Public and private entities regularly sample waste streams to glean data on the plastics that could be captured for recycling. Now, guidelines have been developed to standardize the process so results can be compared.
The Association of Plastic Recyclers (APR) this week unveiled the best management practices for sorting plastics during waste characterization studies. A Sept. 26 webinar introduced the standards to the industry.
Plastic waste characterization studies involve scooping samples of garbage or recyclables, sorting out the plastics and weighing them. The data helps reclaimers, materials recovery facility (MRF) operators, public recycling programs, state governments and others understand what’s in the plastic stream and how it’s changing over time.
For MRFs, it can also help inform decisions on capital investments. In particular, more MRF operators are using waste characterizations on residual streams to determine which materials were missed that could be captured in the future with new equipment or through manual sorter training.
The problem is not all studies categorize and sort plastic items the same way, making comparisons difficult or impossible. APR’s best management practices are intended to provide standardization.
“What we know is that there’s a loss of clarity when we diverge from standards, so we can’t necessarily compare like items to like items if we’re not calling them and dividing them and sorting them in the same way,” Tonya Randell of More Recycling said during the webinar.
More Recycling conducts industry surveys to gather data for national plastics recycling reports, so the consulting film understands the importance of apples-to-apples comparisons, she said.
“The best management practices help us with better comparisons across the board,” she said.
‘A great idea because it allows consistency’
Liz Bedard of APR and Stacey Luddy of More Recycling took the lead in creating the best management practices, with input from Cascadia Consulting, MSW Consultants, RSE USA, RRS and SCS Global Services. They were developed with support from the American Chemistry Council (ACC).
The effort started a couple of years ago, Bedard said, when APR’s Rigids Committee gathered various waste characterization studies and found the results couldn’t be compared. For example, one study may have sorted PET into eight different subcategories while another used four.
“Without that consistency, without that ability to compare, it was impossible for us to understand trends,” she said.
APR’s standards broadly place plastics into five categories: PET and HDPE bottles and jars, Nos. 3-7 bottles and small rigids, bulky rigids, film and flexibles, and other plastics.
Three sorting levels are provided, depending on how extensive a study is desired and how much money is available to pay for it. Level 1 means separating plastics into eight sub-categories, level 2 involves 17, and level 3 involves 29.
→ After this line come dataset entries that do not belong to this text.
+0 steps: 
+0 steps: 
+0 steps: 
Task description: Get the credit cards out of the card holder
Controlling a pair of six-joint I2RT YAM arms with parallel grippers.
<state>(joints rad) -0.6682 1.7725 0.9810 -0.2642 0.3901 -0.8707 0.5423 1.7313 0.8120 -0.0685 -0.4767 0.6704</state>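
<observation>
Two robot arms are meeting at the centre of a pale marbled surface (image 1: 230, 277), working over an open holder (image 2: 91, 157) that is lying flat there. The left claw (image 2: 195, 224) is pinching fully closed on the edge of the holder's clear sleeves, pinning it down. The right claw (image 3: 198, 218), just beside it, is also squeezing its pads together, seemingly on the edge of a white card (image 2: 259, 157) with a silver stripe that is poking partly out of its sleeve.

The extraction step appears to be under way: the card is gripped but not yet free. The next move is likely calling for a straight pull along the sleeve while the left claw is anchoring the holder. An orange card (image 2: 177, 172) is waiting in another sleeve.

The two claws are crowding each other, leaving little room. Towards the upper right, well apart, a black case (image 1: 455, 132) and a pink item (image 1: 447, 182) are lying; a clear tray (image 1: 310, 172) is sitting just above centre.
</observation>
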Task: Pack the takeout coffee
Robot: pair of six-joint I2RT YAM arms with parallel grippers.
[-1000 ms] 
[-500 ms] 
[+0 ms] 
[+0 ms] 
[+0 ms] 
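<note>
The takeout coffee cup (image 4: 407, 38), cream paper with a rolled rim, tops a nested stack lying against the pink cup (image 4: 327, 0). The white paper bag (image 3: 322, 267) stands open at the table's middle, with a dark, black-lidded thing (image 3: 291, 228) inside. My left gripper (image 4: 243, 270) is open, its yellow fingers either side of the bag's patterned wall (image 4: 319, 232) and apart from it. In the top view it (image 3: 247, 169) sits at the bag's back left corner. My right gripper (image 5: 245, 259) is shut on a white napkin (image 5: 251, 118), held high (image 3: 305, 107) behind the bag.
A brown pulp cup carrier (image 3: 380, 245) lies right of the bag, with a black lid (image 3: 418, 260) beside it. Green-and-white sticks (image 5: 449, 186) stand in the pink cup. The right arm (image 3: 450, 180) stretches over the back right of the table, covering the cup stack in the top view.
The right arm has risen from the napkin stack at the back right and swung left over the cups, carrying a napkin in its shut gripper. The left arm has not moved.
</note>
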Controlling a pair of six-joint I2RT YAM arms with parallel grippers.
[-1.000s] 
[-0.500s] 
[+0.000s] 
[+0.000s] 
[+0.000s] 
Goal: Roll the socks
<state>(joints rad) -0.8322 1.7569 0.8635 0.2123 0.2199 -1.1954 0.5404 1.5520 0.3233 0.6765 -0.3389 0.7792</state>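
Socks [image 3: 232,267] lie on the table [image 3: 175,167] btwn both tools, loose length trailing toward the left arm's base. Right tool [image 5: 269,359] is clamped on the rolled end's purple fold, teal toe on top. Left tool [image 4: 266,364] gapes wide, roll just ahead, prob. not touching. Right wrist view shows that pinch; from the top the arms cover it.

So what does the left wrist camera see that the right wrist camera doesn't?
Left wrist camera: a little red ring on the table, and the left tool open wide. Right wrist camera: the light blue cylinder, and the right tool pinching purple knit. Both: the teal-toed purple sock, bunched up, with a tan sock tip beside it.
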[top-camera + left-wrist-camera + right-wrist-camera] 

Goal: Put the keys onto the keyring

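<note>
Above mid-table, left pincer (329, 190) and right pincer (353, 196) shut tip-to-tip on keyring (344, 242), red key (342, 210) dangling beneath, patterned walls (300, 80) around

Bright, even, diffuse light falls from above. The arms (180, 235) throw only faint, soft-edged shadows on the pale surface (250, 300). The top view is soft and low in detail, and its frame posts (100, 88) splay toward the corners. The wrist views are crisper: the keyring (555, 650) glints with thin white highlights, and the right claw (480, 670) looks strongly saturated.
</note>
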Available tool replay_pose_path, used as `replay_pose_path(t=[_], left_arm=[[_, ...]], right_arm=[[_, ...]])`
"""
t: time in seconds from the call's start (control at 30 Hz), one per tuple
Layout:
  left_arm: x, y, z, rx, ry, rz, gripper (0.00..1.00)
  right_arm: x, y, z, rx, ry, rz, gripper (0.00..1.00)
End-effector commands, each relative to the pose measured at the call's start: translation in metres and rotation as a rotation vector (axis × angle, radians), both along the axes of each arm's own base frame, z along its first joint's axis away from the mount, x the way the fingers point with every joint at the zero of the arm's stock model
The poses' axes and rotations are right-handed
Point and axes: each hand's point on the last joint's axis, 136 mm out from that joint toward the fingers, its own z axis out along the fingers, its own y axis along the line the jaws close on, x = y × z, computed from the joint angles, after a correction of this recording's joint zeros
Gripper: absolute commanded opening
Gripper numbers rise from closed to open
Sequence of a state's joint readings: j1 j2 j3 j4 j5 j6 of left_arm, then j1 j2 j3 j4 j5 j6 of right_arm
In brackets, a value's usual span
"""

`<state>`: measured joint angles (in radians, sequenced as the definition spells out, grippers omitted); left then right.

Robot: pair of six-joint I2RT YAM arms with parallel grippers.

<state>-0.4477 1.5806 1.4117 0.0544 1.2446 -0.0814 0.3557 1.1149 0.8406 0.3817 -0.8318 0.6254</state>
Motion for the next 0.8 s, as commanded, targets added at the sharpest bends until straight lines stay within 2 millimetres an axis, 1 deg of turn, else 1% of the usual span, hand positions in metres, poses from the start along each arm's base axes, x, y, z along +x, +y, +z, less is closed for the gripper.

“These categories are based on marketable bales,” Bedard said. “We want this to very much be based on reality, what’s happening out there in the real world.”
The number of sub-categories varies. For example, all three levels require separating PET/HDPE into three sub-categories: PET, HDPE natural and HDPE color. “Those are the commodities that are really being pulled out by just about every program in the United States,” Randell said.
But the number of sub-categories jumps substantially in the 3-7s category – from one in level 1 up to 18 in level 3 – simply because of the huge variety of plastics in the 3-7 category.
Stacey Demers of SCS Engineers explained that the more categories you have, the more time it takes and, generally, the more expensive it becomes. Her firm conducts waste characterization studies for municipalities, states, businesses and institutions.
“Every time we do a different study, there’s always a different list of materials. Sometimes they’ve copied it from another study they’ve seen. Sometimes it’s just curiosity. Sometimes they’re not even sure why they have those categories,” she said. “So having … the best management practices put out for the different categories, I think, is a great idea because it allows consistency. It allows material that can fit into categories to help municipalities know the percentage of recyclable plastics that’s in their waste stream and what their program needs to target later on.”